Included Accessories


The accessories which accompany Cooler Master’s Nepton 280L are very similar to the Seidon but reflect the improved mounting procedure created for the Nepton series. There’s a well-documented installation pamphlet, a large bag containing mounting equipment for all current Intel and AMD systems and a small tube of thermal compound. Unfortunately, the anti-vibration gasket found in the Seidon series is conspicuous by its absence and has been replaced by simple strips installed directly onto the fans.

Nepton 280L Installation (Intel)


Cooler Master has done away with plastic Intel or AMD-specific backplates and instead designed an all-metal one size fits all solution. It’s quite actually brilliant, with sensible position indicators and double sided Intel / AMD labels for its various positions. As an added bonus the Nepton 280L supports 115x, 1366 and 2011 systems along with older 775 socketed motherboards. Spacers are also included to insure backplate mounting pressure remains consistent across every CPU type.


With the backplate and its associated posts installed, plastic spacers have to then be attached to each of the posts. These will hold the posts and backplate in position without the need for double sided tape. This is another area of improvement over the Seidon's metal standoffs.


There are two universal Intel top brackets and mounting them to the waterblock is done via small screws. These screws are the single weak link in this design as they are easy to lose and finicky to get into place.
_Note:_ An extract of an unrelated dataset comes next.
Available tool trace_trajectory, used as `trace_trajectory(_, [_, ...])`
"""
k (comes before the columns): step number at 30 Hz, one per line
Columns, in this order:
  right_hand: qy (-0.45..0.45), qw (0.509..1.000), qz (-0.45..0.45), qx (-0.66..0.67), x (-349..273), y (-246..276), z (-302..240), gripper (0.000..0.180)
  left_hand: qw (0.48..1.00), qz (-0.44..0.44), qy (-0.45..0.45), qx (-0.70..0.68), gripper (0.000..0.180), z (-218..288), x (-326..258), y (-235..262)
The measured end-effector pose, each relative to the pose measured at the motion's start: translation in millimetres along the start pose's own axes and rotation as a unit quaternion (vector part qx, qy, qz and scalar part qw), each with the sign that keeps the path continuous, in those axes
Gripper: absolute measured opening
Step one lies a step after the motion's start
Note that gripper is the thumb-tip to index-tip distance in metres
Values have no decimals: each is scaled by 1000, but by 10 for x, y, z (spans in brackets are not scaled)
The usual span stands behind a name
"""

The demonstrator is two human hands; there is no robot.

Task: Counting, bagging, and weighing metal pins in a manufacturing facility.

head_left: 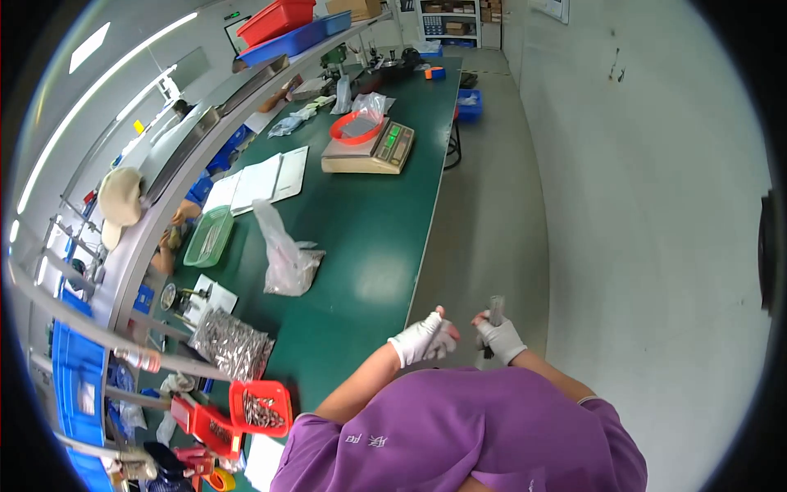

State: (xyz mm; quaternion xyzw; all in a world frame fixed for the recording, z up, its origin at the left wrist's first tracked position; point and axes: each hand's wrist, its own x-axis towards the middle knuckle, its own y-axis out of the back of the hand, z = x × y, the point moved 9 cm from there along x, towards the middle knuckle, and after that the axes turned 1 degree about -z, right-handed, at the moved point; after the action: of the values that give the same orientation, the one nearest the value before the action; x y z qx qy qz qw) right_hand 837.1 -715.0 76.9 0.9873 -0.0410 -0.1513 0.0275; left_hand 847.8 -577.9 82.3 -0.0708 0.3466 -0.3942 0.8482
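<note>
My left hand, in a white glove with bare fingertips, is beside the green table's edge with its thumb raised and fingers curled. Whether anything lies inside those fingers is hidden. Close by on its right, my right hand wears a similar glove and is closed around a small clear, tube-like piece that sticks up past the fingers. Below that hand a small dark bit shows, too small to name. Both hands are in front of my purple shirt, apart from each other.
On the green table are a plastic bag, a scale with a red tray, and open papers. Nearer stand a bag of metal parts and a red bin. A wall rises right.
</note>
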Motion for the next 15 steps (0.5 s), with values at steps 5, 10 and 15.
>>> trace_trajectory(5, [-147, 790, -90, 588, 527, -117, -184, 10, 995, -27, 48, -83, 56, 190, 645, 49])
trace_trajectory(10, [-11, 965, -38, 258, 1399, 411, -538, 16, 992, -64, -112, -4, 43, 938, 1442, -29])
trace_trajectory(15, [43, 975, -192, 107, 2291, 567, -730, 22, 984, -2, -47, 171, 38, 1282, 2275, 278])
Installing the water block into position is quite easy with each of the four posts sliding up through the water block’s retention bracket and then a quartet of nuts being used to provide even mounting pressure. The nuts are a touch small and can be difficult to manipulate but they aren’t spring loaded, making them much easier to work with.


This is where the installation does go off the rails somewhat Even though Cooler Master has included both 120 and 140mm fan mounting holes, the Nepton 280L is not compatible with their own HAF-X case nor any enclosure which has only 120mm fan mounting options. Much like the NZXT X60 and Corsair H110, we had to resort to brackets to mount this to our case. How is this possible? Even though the Nepton 280L can use 120mm fans their spacing is proprietary and will not line up with dual 120mm fan mounting holes in any case.


AMD System Installation


The AMD installation uses most of the same hardware as its Intel counterpart though this time the “AMD” side of the backplate is used. Once again, everything is clearly labeled.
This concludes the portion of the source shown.